An exact copy of the data below is needed; please leave out any pictures.

Supplied information Block Start

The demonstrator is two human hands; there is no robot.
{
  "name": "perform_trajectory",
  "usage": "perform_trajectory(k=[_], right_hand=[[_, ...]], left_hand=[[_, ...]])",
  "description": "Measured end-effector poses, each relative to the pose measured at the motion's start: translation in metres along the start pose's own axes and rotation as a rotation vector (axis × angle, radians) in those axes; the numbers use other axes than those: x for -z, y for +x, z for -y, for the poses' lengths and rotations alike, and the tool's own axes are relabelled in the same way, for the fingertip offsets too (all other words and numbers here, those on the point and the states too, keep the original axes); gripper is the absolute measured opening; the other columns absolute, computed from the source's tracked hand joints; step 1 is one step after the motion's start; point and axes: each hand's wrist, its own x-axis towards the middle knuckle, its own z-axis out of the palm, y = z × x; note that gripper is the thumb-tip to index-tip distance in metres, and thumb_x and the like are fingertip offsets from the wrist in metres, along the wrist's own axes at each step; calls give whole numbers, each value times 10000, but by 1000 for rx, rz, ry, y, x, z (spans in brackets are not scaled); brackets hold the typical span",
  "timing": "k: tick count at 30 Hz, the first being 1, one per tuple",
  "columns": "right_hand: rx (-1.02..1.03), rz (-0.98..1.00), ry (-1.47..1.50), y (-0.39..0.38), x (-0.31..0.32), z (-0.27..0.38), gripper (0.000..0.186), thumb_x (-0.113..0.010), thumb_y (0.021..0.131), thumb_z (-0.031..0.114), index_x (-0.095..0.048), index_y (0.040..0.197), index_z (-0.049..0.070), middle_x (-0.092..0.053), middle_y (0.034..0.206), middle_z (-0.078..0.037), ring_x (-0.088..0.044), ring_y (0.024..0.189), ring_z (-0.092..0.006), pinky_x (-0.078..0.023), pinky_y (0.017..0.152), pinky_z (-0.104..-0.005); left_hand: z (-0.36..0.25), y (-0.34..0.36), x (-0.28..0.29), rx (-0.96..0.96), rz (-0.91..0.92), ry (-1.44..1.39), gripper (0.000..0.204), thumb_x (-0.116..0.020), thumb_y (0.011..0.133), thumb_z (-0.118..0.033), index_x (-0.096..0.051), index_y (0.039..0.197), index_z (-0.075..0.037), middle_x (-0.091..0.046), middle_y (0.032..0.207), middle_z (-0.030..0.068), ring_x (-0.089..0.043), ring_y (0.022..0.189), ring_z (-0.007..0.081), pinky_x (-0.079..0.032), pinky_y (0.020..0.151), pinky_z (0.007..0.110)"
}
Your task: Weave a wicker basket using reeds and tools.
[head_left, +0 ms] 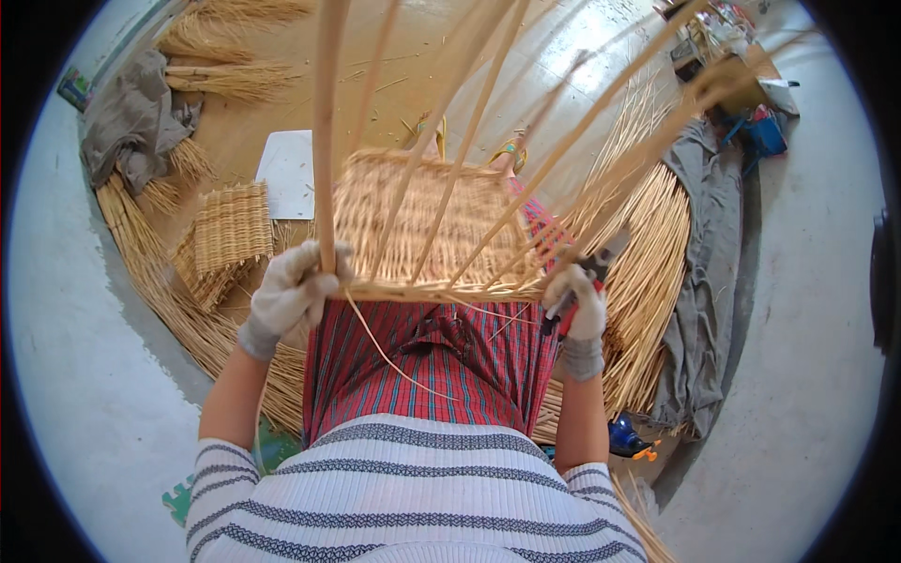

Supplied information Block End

- _Solution to the exercise_:
The demonstrator is two human hands; there is no robot.
{
  "name": "perform_trajectory",
  "usage": "perform_trajectory(k=[_], right_hand=[[_, ...]], left_hand=[[_, ...]])",
  "description": "Measured end-effector poses, each relative to the pose measured at the motion's start: translation in metres along the start pose's own axes and rotation as a rotation vector (axis × angle, radians) in those axes; the numbers use other axes than those: x for -z, y for +x, z for -y, for the poses' lengths and rotations alike, and the tool's own axes are relabelled in the same way, for the fingertip offsets too (all other words and numbers here, those on the point and the states too, keep the original axes); gripper is the absolute measured opening; the other columns absolute, computed from the source's tracked hand joints; step 1 is one step after the motion's start; point and axes: each hand's wrist, its own x-axis towards the middle knuckle, its own z-axis out of the palm, y = z × x; note that gripper is the thumb-tip to index-tip distance in metres, and thumb_x and the like are fingertip offsets from the wrist in metres, along the wrist's own axes at each step; calls give whole numbers, each value times 10000, but by 1000 for rx, rz, ry, y, x, z (spans in brackets are not scaled); brackets hold the typical span",
  "timing": "k: tick count at 30 Hz, the first being 1, one per tuple",
  "columns": "right_hand: rx (-1.02..1.03), rz (-0.98..1.00), ry (-1.47..1.50), y (-0.39..0.38), x (-0.31..0.32), z (-0.27..0.38), gripper (0.000..0.186), thumb_x (-0.113..0.010), thumb_y (0.021..0.131), thumb_z (-0.031..0.114), index_x (-0.095..0.048), index_y (0.040..0.197), index_z (-0.049..0.070), middle_x (-0.092..0.053), middle_y (0.034..0.206), middle_z (-0.078..0.037), ring_x (-0.088..0.044), ring_y (0.024..0.189), ring_z (-0.092..0.006), pinky_x (-0.078..0.023), pinky_y (0.017..0.152), pinky_z (-0.104..-0.005); left_hand: z (-0.36..0.25), y (-0.34..0.36), x (-0.28..0.29), rx (-0.96..0.96), rz (-0.91..0.92), ry (-1.44..1.39), gripper (0.000..0.204), thumb_x (-0.116..0.020), thumb_y (0.011..0.133), thumb_z (-0.118..0.033), index_x (-0.096..0.051), index_y (0.039..0.197), index_z (-0.075..0.037), middle_x (-0.091..0.046), middle_y (0.032..0.207), middle_z (-0.030..0.068), ring_x (-0.089..0.043), ring_y (0.022..0.189), ring_z (-0.007..0.081), pinky_x (-0.079..0.032), pinky_y (0.020..0.151), pinky_z (0.007..0.110)"
}
Your task: Weave a wicker basket using reeds and tools.
[head_left, +0 ms] 

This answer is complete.